[Haskell-cafe] Why?
John D. Earle
JohnDEarle at cox.net
Thu Dec 10 07:29:15 EST 2009
Magnus, thank you. It at least gives me a lead. I can focus on the
significance of laziness and what role it may have on purity. That the
language is lazy gives me no anxiety as I see laziness as natural. I see
Haskell as having proven that laziness is viable; a language can be lazy and
fast and memory efficient. I am trying to put the puzzle pieces together and
from what I can gather purity may be a perceived outcome of combinatory
logic with Occam's razor. So perhaps the motivation is scientific. Unless
you absolutely must don't go there. Science is an evolutionary process. You
go from Newtonian mechanics to Relativity. Relativity is more complicated
than Newtonian mechanics, but it was proven that the additional complexity
was needed.
--------------------------------------------------
From: "Magnus Therning" <magnus at therning.org>
Sent: 10 Thursday December 2009 0507
To: "John D. Earle" <JohnDEarle at cox.net>
Cc: "Haskell Cafe" <haskell-cafe at haskell.org>
Subject: Re: [Haskell-cafe] Why?
> On Thu, Dec 10, 2009 at 12:01 PM, John D. Earle <JohnDEarle at cox.net>
> wrote:
>> This is a matter that I genuinely at the present time do not grasp and I
>> am
>> hoping that some of you who are more familiar with the Haskell language
>> may
>> be able to help enlighten me. I feel the question to be an important one.

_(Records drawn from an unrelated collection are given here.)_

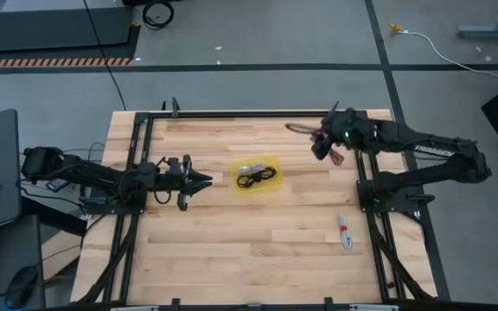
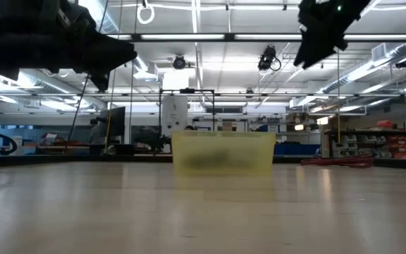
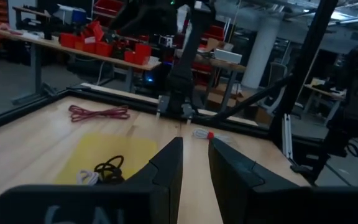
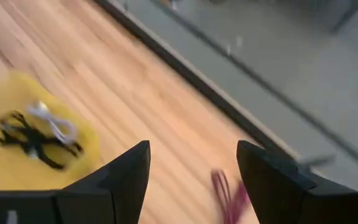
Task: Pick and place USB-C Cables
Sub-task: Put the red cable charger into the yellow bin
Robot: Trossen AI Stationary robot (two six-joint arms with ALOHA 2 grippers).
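Observation:
A yellow tray [image 1: 258, 174] at the table's middle holds a black cable bundle [image 1: 258, 180] and a grey-silver one [image 1: 251, 168]; both also show in the right wrist view [image 4: 33, 140]. A dark red cable [image 1: 300, 130] lies on the table near the far edge and shows in the left wrist view [image 3: 98, 113]. A white cable with a red band [image 1: 345, 231] lies near the right edge. My right gripper [image 4: 191, 174] is open and empty, high above the table beside the dark red cable [image 4: 229, 194]. My left gripper [image 1: 204, 181] is shut and empty, left of the tray.
Black frame rails [image 1: 366, 186] run along the table's left, right and far sides. Bare wood lies between the tray and the near edge. The low view shows the tray's wall [image 2: 223, 154] and the dark red cable [image 2: 337, 161] on the table to its right.

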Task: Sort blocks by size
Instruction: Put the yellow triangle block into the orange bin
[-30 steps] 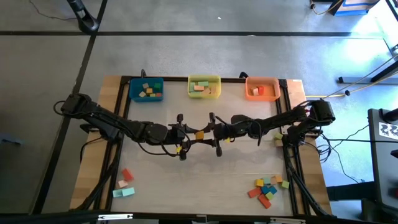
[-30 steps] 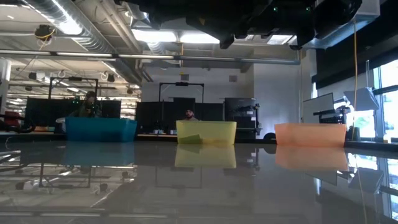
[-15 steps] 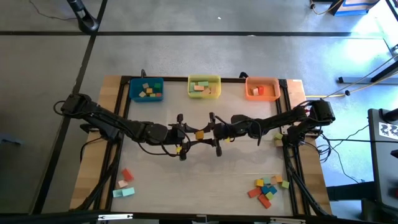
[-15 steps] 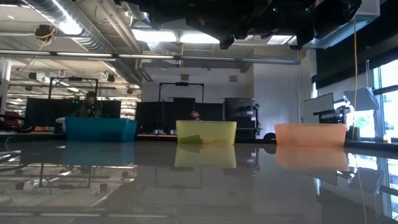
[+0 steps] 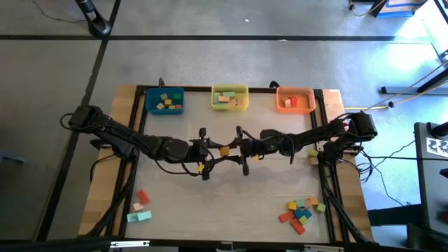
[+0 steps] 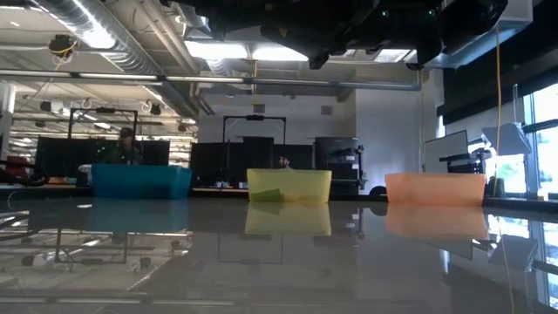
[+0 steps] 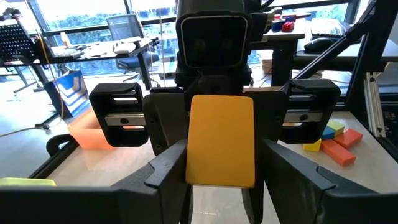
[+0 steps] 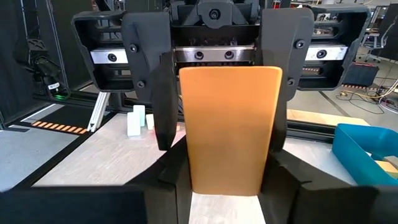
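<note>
A handover in mid-air above the middle of the counter. The left hand and the right hand are met tip to tip, with one orange-yellow block between them. In the right wrist view the block is seen pinched by the right hand's own fingers, while the opposing left hand's fingers flank it, seemingly slightly spread. In the left wrist view the same block is seen between both pairs; whether the left fingers touch it cannot be told.

Beyond the hands, three bins are ranged along the far edge — blue bin, yellow bin, orange bin — each already holding blocks. Unsorted blocks lie in a near-left cluster and a near-right cluster.

Risk, as judged: if the left hand is withdrawn while the right grip is shallow or off-centre, the block may be twisted or dropped onto the counter — well short of any bin.
</note>
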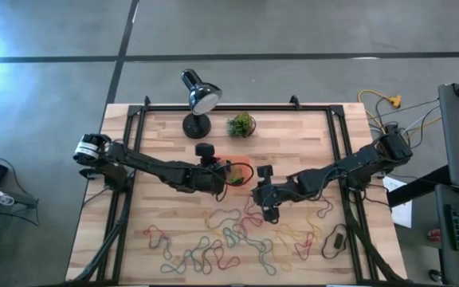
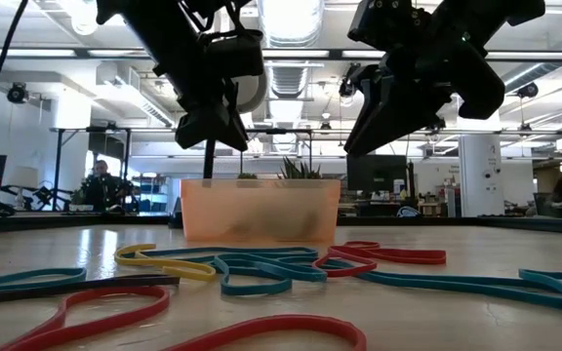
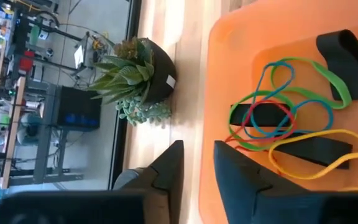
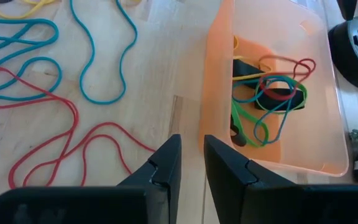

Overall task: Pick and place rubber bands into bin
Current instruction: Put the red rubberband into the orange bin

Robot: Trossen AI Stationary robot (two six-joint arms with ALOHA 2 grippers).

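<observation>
Judging progress: only a start has been made, I reckon; most of the work is left.
Bin: the orange-red bin (image 1: pixel 237 171) sits mid-counter, in front of the potted plant (image 1: pixel 241 124) and the desk lamp (image 1: pixel 200 99).
Done: a small tangle of bands in the bin (image 4: pixel 272 87), red, green, blue and yellow, lies on its floor.
Left: loose rubber bands (image 1: pixel 229 239) are strewn over the near part of the counter (image 1: pixel 166 135), well over a dozen by my guess.
Left gripper (image 3: pixel 197 168): hangs over the bin's edge, jaws narrowly parted and empty.
Right gripper (image 4: pixel 191 158): hovers just beside the bin, over bare wood next to a red band (image 4: pixel 61 137), jaws narrow and holding nothing.
</observation>
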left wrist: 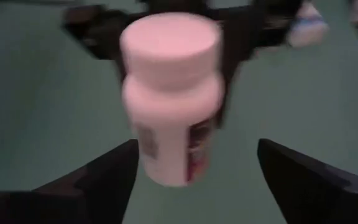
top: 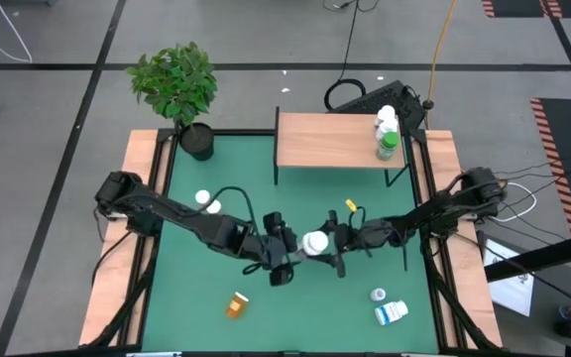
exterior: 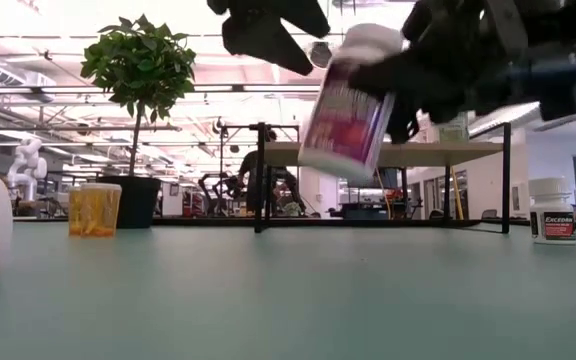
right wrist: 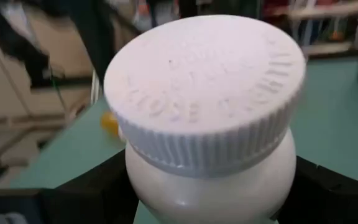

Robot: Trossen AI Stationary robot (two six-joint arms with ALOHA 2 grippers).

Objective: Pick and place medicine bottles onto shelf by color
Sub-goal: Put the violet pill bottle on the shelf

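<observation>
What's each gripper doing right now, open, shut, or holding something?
Left gripper: open, fingers spread clear of the white bottle in front of it.
Right gripper: closed on that white bottle, held above the table.

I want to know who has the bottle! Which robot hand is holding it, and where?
The right gripper holds the white-capped bottle by its body, below the cap. The left gripper has its fingers open around it, not touching.
</observation>
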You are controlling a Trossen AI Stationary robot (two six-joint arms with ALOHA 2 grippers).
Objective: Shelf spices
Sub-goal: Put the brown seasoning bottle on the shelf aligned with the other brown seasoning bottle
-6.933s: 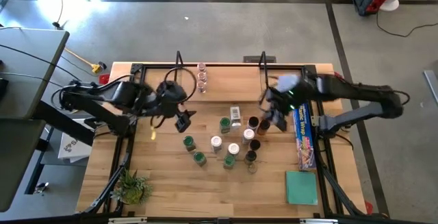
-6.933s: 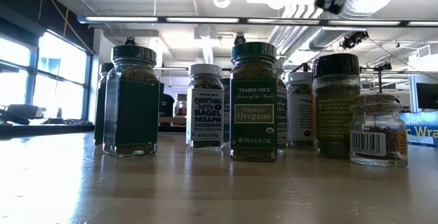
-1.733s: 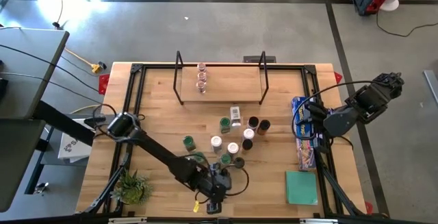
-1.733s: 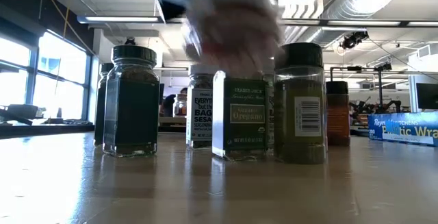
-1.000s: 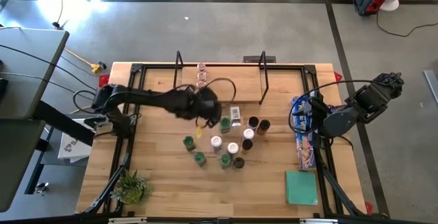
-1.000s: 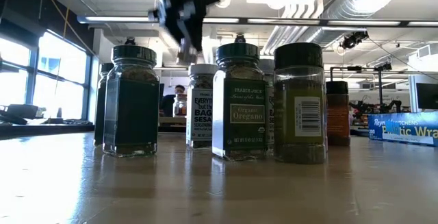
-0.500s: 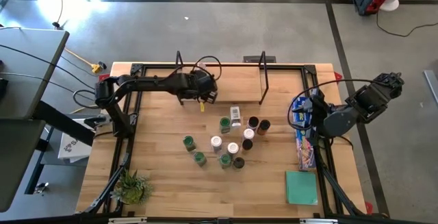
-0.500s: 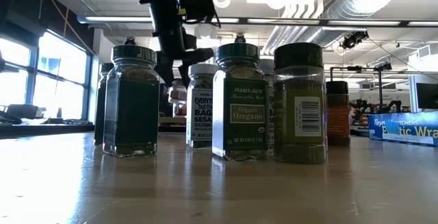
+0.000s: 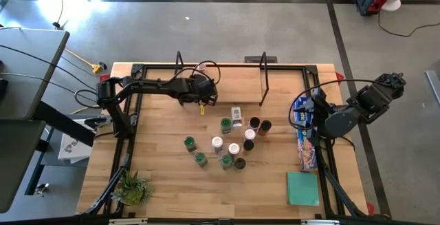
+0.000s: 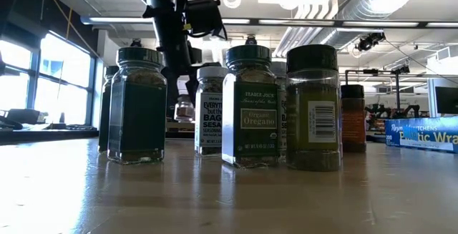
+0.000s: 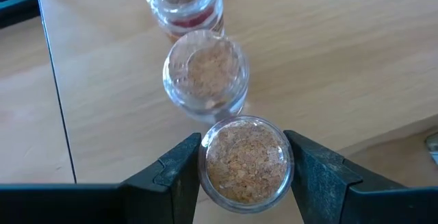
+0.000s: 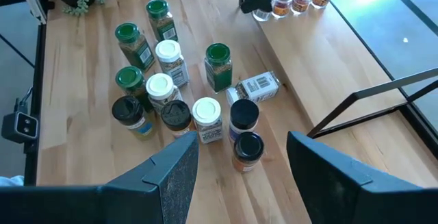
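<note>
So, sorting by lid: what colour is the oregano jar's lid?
Green, clearest in the low view on the oregano jar.

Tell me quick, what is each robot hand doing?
Left hand: closed on a clear spice jar, at the shelf.
Right hand: open, holding nothing, waiting off to the table's side.

shelf (image 9: 227,87): along the table's (image 9: 158,184) far edge, centred
jars on shelf (image 11: 205,73): row at the shelf's left part
left gripper (image 9: 201,93): at the row's near end
loose jars (image 9: 230,142): cluster at table centre
box (image 9: 304,139): right edge
right gripper (image 9: 302,118): above box
</note>
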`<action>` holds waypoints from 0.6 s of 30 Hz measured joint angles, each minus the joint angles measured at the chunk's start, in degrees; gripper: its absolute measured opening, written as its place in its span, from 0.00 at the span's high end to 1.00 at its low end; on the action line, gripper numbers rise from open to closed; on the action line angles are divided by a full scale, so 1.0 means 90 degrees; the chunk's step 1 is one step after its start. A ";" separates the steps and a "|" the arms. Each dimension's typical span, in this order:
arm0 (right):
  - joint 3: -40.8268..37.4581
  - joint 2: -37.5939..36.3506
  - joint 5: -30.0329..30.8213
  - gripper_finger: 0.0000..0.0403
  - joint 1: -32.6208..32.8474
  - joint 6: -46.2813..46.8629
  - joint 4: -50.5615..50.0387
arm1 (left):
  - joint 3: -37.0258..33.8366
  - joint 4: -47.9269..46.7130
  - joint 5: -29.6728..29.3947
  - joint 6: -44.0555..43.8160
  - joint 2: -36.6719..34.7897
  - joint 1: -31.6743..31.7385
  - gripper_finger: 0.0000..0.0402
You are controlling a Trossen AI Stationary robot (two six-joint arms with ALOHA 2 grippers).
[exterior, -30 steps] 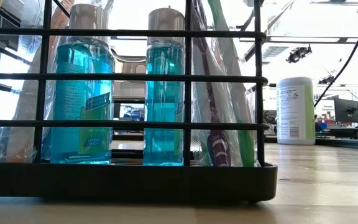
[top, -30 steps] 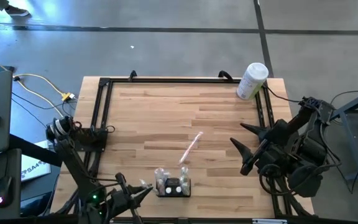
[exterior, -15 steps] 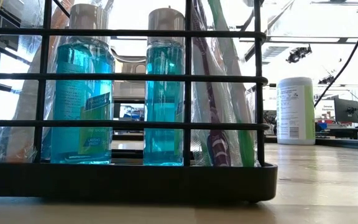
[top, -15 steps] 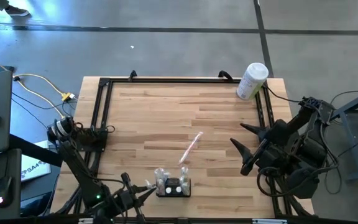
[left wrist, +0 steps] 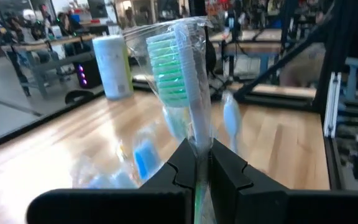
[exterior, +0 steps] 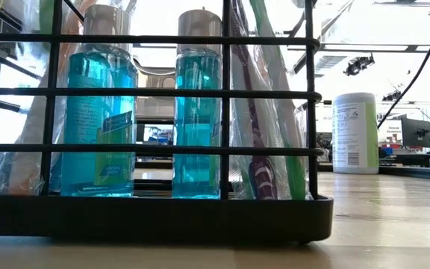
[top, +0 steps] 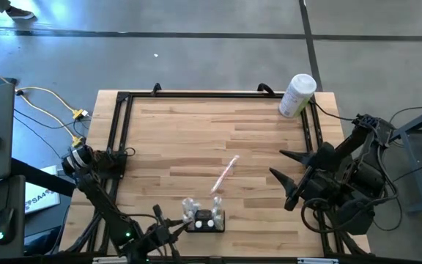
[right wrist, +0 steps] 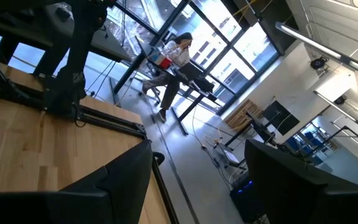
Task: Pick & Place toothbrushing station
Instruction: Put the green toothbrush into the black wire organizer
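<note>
- Your left gripper is clamped on a wrapped green-bristle toothbrush. Jaws are pinched tight on the handle, brush head standing up past the fingertips in the left wrist view.
- In the high view that left gripper sits at the near edge of the table, just left of the toothbrushing station.
- The station is near the table's near edge, about mid-width. In the low view it's a black wire rack right in front of the camera.
- Rack holds two blue mouthwash bottles, upright, plus wrapped toothbrushes leaning at its right end.
- You've got one pink wrapped toothbrush lying loose on the wood, mid-table, far side of the station and apart from it.
- White cylindrical container sits at the far right corner, well apart from everything else.
- Your right gripper is parked at the right edge of the table, fingers spread, nothing between them.
- Right wrist view: both dark fingers apart, with a person at a desk in the room behind.
</note>
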 joint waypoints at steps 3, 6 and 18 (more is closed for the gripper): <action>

>> What material benefit does Haskell derive from being a "pure" functional
>> language as opposed to an impure one? Please provide examples as I
>> require
>> instruction.
>>
>> The following is what I believe to be true at the present time. It seems
>> to
>> be that the decision was made because it was a matter of taste under the
>> belief that computer scientists can and often are superstitious and their
>> superstitions can and often do materially interfere with progress. What I
>> am
>> saying is that at the present time perhaps due to my ignorance I am
>> unfamiliar with how this benefits the language in a material sense. It
>> appears to be a philosophical matter, a matter of identity, what Haskell
>> stands for.
>>
>> The sort of decision that Apple computer and Microsoft made not to go
>> down
>> the POSIX road seems relevant. Historically, Apple did not embrace POSIX.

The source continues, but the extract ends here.